_To do_.
Copy out, from the entries below, each line that holds the string "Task".

_Items from a data source_.
>>>>>
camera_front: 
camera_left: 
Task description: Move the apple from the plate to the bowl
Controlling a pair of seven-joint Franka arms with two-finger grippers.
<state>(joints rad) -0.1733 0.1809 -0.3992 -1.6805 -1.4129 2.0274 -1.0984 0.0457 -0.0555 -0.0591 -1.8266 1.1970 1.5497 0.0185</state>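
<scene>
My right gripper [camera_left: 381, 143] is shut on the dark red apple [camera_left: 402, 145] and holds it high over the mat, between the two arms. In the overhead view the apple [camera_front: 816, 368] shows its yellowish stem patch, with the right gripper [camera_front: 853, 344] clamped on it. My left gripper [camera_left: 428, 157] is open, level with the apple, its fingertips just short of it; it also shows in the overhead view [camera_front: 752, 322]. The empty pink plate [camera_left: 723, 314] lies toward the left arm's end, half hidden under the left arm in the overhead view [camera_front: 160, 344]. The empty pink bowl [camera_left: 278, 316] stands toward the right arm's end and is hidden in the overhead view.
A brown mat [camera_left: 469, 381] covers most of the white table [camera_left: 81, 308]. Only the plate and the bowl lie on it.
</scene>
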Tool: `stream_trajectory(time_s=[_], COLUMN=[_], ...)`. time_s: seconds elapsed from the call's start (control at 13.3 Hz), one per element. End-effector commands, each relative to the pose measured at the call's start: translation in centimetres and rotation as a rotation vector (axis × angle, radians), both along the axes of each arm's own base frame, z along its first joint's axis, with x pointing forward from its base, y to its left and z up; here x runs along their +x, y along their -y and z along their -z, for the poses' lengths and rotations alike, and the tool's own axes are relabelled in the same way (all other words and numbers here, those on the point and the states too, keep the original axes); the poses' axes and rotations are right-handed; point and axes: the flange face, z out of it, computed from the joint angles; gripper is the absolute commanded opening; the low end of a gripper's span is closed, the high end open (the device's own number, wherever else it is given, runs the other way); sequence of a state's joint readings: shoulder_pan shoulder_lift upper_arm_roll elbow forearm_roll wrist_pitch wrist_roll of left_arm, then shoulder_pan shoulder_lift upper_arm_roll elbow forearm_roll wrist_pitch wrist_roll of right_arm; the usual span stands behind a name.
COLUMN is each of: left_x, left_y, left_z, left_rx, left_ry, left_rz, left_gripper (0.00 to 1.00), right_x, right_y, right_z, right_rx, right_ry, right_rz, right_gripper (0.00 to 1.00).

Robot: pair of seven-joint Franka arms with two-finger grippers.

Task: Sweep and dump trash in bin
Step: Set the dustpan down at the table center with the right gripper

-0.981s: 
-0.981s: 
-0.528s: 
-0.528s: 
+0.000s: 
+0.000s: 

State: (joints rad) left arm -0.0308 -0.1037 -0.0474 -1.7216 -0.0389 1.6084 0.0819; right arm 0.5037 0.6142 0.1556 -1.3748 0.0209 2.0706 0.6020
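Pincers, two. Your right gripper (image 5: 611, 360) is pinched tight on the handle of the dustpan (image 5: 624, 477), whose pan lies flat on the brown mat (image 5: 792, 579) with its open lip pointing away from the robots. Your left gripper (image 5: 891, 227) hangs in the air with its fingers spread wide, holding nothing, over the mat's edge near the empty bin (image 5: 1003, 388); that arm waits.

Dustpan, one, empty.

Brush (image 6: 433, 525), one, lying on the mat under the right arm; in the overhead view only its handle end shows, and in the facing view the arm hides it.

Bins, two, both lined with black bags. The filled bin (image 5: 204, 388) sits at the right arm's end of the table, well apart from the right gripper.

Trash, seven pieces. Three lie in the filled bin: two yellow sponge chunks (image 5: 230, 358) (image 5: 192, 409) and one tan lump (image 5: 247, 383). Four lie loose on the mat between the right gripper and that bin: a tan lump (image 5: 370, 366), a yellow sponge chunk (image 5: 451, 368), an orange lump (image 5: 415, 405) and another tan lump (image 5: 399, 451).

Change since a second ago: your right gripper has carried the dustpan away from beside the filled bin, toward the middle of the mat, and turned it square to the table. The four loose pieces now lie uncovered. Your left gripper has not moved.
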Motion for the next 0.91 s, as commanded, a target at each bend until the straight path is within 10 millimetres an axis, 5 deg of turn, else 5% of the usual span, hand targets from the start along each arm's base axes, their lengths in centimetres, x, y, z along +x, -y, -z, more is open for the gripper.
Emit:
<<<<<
_Output for this exercise_.
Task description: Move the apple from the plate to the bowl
Task: Sweep and dump trash in bin

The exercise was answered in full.